The die-ins have ended but still people need to be reminded. Our government in the past has failed to respond to a crisis, making it much worse than it could have been and the quilt is physical evidence of that fact. It serves as a marker of past failures that can direct us in the future or the present as the case may be. People die during novel disease outbreaks but we know that there are steps that can be taken to mitigate those deaths. We know what it looks like when those in power refuse to take those steps.

 The AIDS Memorial Quilt is a unique memorial in that, in addition to its special meaning, the quilt itself changes over time. Every time the quilt visits a new city, family or friends of new deceased bring lovingly made sections and add them to the names. On top of more panels being constantly added, things that were left out of the quilt are now saving lives.
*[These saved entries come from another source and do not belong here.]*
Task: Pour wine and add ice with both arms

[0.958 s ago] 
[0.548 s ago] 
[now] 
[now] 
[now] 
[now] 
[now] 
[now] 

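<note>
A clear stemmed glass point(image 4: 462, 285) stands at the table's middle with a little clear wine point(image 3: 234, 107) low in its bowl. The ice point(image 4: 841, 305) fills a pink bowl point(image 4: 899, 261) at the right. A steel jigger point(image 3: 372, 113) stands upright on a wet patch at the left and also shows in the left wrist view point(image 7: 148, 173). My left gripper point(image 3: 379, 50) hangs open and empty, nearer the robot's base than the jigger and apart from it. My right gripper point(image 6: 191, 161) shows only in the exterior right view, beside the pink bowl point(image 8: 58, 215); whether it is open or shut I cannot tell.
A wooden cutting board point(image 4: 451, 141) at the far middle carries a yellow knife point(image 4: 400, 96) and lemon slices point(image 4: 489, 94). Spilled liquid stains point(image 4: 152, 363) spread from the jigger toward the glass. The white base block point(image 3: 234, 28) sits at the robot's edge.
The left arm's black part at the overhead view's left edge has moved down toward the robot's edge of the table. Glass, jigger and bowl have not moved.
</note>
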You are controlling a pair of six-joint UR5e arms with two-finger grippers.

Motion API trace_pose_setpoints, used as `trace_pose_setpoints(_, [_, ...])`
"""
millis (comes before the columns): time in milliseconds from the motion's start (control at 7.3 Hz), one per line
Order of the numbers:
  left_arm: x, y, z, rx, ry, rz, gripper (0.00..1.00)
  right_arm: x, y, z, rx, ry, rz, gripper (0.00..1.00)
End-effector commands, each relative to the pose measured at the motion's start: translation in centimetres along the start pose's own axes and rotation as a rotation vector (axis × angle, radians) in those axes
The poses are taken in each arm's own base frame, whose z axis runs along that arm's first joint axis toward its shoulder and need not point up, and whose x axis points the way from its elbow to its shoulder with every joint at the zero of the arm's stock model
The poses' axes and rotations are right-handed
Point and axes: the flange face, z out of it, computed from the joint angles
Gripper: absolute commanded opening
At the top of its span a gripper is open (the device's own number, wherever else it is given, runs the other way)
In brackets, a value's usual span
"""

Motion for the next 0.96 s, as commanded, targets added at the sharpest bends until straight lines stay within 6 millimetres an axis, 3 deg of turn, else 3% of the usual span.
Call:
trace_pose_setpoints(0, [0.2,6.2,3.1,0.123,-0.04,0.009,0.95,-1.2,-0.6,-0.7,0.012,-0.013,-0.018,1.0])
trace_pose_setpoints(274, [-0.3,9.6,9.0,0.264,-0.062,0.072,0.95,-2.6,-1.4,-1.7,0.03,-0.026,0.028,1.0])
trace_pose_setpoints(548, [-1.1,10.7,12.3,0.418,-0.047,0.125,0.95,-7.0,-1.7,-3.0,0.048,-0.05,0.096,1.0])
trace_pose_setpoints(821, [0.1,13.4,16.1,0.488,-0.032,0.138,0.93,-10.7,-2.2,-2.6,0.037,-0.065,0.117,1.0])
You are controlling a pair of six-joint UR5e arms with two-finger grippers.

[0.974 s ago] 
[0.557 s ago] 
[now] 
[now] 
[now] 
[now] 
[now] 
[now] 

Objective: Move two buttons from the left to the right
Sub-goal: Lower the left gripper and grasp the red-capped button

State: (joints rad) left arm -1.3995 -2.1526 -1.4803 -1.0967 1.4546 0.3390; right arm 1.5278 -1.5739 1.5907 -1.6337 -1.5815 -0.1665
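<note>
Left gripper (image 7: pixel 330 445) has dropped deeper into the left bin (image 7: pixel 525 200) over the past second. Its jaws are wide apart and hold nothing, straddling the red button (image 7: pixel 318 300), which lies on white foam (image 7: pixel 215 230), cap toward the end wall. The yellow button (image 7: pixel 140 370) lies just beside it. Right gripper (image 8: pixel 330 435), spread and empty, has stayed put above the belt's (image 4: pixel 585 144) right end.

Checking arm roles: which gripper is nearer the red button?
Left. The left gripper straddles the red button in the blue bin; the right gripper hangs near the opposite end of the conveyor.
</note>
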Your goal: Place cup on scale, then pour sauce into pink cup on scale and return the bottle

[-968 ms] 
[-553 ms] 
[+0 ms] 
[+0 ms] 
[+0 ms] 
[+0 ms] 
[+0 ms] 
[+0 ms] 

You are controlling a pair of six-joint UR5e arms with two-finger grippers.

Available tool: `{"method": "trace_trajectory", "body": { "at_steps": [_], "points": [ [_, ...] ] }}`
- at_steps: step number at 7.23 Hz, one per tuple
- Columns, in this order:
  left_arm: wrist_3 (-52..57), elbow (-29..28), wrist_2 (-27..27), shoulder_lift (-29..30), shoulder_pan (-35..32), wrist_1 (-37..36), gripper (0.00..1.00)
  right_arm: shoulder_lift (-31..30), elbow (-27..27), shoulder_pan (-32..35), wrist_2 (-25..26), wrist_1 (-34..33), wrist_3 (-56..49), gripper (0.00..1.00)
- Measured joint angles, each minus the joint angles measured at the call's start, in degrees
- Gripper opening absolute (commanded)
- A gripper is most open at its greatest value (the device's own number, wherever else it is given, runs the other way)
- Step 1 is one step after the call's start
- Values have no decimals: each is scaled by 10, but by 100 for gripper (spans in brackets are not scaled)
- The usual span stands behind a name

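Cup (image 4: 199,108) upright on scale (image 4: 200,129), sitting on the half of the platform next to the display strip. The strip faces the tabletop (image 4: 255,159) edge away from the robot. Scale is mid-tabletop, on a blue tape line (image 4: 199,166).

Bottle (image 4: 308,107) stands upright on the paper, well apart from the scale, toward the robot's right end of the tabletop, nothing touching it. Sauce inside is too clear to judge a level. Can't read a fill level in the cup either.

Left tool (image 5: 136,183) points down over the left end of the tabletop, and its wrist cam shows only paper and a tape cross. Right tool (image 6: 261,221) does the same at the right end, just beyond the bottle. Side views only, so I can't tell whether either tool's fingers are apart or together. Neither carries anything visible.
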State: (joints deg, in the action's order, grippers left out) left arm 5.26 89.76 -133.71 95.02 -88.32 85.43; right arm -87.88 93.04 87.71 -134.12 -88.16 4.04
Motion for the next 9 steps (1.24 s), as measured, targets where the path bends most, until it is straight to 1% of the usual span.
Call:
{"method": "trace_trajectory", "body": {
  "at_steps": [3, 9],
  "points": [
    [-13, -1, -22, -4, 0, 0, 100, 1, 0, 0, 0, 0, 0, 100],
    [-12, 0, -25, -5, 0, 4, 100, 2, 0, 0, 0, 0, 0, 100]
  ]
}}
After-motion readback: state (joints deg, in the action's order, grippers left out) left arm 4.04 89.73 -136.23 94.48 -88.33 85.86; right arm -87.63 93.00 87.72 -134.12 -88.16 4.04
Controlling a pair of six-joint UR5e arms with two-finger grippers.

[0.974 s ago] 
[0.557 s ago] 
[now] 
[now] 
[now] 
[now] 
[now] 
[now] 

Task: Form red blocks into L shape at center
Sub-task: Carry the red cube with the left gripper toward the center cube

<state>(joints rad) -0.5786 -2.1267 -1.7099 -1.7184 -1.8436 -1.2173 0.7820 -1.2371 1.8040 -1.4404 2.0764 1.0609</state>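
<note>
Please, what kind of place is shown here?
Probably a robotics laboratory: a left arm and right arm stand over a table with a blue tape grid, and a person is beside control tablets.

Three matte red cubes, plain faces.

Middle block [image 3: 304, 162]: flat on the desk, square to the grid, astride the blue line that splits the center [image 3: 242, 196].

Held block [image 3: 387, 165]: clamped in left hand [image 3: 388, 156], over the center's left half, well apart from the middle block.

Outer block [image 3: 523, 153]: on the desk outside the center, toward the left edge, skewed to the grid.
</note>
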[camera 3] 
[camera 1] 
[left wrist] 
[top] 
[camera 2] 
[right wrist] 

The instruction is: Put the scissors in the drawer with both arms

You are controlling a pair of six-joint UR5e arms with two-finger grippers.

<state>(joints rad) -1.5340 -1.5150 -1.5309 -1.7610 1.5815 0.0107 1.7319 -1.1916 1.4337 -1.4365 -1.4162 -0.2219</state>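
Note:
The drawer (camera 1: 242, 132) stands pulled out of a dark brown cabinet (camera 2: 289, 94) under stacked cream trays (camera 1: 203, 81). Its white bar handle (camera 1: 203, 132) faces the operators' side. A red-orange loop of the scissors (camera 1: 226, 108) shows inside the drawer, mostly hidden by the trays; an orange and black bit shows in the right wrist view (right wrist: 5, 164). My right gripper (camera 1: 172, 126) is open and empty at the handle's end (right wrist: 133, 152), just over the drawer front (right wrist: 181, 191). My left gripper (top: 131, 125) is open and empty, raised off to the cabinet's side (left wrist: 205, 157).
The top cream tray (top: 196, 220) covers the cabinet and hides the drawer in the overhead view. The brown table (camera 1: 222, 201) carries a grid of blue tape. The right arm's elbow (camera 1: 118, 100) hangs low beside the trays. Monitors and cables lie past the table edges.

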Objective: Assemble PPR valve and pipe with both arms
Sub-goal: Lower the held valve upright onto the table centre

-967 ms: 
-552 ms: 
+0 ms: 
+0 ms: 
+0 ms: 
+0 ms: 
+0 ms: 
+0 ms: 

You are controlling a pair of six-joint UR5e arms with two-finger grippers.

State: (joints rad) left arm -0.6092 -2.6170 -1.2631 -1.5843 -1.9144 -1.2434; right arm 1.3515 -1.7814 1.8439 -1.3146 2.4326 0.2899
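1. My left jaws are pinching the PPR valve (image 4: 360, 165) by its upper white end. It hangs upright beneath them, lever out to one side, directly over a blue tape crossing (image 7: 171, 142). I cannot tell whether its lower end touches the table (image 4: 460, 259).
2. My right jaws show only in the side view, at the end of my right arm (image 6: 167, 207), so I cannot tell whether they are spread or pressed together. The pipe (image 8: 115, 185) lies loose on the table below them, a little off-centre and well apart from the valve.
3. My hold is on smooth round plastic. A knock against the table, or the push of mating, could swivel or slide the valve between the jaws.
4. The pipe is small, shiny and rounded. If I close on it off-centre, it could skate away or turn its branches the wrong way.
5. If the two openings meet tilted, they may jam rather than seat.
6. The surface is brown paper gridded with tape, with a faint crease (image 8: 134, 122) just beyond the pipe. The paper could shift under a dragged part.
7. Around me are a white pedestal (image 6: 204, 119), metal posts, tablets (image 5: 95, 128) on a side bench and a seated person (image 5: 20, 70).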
According to Wren Sanders in their article for Them., Gert McMullin, the chief coordinator for the AIDS Memorial Quilt, is using leftover quilt fabric to make protective facemasks and donating them to Bay Area Community Services. The AIDS Memorial Quilt was supposed to reappear in its home city, San Francisco, but due to the outbreak of COVID-19, the display was cancelled. “I’m not used to sitting around and not helping people,” said McMullin in People, so she is putting the remnants of one memorial commemorating an outbreak to use in protecting people from another.

 The AIDS Memorial Quilt is likely the most versatile monument ever conceived and created. As a monument to the sins of a government, it stands as a reminder; as a gravestone for the nation to grieve over the forgotten, it goes where it is needed. The AIDS Memorial Quilt is something we can touch, something we can wrap ourselves in and feel the weight of the past. The 54 tons of fabric represents half a million dead. Many having died alone, now stitched together forever.

 When I started this piece, my interests in the trauma the community faces were very personal. When my brother died in 2017, we planted a tree by the river that took him. I chose this topic partially in the hopes that I might find some answers in how to heal properly. Since the time I started this, the entire world has experienced a shared trauma the likes of which has not been seen in a century. These new developments have unraveled new questions, the answers to which do not yet exist.

 Will we go back to normal? Should we go back to normal? When we get through this, what pieces will be left to fit back together? The question foremost in my mind is what memorials will we build for this pandemic? What physical objects will we put together so that when forces try to tell us it was not so bad, we can say to them “yes it was”? What monuments will we craft so that when future generations threaten to forget, we can point at them and say “this is what happened to us”?